How to convert this text file to csv?

I try analyze text file with data - columns, and records.
My file:
Name Surname Age Sex Grade
Chris M. 14 M 4
Adam A. 17 M
Jack O. M 8
The text file has some empty data. As above.
User want to show Name and Grade:
import csv
with open('launchlog.txt', 'r') as in_file:
stripped = (line.strip() for line in in_file)
lines = (line.split() for line in stripped if line)
with open('log.txt', 'w') as out_file:
writer = csv.writer(out_file)
writer.writerow(('Name', 'Surname', 'Age', 'Sex', 'Grade'))
writer.writerows(lines)
log.txt :
Chris,M.,14,M,4
Adam,A.,17,M
Jack,O.,M,8
How to empty data insert a "None" string?
For example:
Chris,M.,14,M,4
Adam,A.,17,M,None
Jack,O.,None,M,8
What would be the best way to do this in Python?

Use pandas:
import pandas
data=pandas.read_fwf("file.txt")
To get your dictionnary:
data.set_index("Name")["Grade"].to_dict()
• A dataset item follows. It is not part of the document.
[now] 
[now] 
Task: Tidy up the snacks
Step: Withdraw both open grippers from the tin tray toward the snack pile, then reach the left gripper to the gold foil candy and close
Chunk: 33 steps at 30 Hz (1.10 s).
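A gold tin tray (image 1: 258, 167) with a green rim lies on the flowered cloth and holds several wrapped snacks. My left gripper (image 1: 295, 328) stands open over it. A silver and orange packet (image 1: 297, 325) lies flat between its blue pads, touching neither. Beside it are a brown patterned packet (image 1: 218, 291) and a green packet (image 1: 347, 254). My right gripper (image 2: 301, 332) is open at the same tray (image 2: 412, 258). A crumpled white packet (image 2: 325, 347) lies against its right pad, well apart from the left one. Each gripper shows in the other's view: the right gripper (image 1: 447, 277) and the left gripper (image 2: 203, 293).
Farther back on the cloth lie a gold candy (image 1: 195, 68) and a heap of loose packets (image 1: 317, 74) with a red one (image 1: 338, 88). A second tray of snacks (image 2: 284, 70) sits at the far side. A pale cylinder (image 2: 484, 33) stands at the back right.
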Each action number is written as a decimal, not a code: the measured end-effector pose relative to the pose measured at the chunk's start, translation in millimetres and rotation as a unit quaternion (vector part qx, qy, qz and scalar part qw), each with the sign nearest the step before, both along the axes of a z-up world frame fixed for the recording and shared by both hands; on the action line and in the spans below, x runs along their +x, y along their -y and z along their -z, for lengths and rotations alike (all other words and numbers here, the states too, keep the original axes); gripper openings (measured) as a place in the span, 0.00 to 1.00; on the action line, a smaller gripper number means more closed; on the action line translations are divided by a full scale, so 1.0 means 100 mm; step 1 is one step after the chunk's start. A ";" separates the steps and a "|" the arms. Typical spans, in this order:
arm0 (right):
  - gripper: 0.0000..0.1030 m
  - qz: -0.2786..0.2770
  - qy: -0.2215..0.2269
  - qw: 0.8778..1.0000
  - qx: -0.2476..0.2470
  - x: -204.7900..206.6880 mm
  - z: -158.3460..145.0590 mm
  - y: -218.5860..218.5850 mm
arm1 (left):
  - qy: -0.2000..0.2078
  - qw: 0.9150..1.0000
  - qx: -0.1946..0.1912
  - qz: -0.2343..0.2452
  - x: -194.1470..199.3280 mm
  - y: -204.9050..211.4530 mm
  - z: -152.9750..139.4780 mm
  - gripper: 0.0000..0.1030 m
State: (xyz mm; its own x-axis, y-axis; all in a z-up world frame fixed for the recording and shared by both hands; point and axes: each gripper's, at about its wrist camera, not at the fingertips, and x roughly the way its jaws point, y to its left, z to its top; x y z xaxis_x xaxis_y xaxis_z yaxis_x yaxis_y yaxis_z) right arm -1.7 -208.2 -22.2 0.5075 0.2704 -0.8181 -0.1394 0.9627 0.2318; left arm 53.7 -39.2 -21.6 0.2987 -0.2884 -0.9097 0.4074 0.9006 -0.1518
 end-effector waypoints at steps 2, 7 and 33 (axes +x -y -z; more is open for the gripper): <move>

Here's something in Pure Python™ that seems to do what you want, at least on the sample data file in your question.
In a nutshell what it does is first determine where each of the field names in column header line start and end, and then for each of the remaining lines of the file, does the same thing getting a second list which is used to determine what column each data item in the line is underneath (which it then puts in its proper position in the row that will be written to the output file).
import csv
def find_words(line):
""" Return a list of (start, stop) tuples with the indices of the
first and last characters of each "word" in the given string.
Any sequence of consecutive non-space characters is considered
as comprising a word.
"""
line_len = len(line)
indices = []
i = 0
while i < line_len:
start, count = i, 0
while line[i] != ' ':
count += 1
i += 1
if i >= line_len:
break
indices.append((start, start+count-1))
while i < line_len and line[i] == ' ': # advance to start of next word
i += 1
return indices
# convert text file with missing fields to csv
with open('name_grades.txt', 'rt') as in_file, open('log.csv', 'wt', newline='') as out_file:
writer = csv.writer(out_file)
header = next(in_file) # read first line
fields = header.split()
writer.writerow(fields)
# determine the indices of where each field starts and stops based on header line
field_positions = find_words(header)
for line in in_file:
line = line.rstrip('\r\n') # remove trailing newline
row = ['None' for _ in range(len(fields))]
value_positions = find_words(line)
for (vstart, vstop) in value_positions:
# determine what field the value is underneath
for i, (hstart, hstop) in enumerate(field_positions):
if vstart <= hstop and hstart <= vstop: # overlap?
row[i] = line[vstart:vstop+1]
break # stop looking
writer.writerow(row)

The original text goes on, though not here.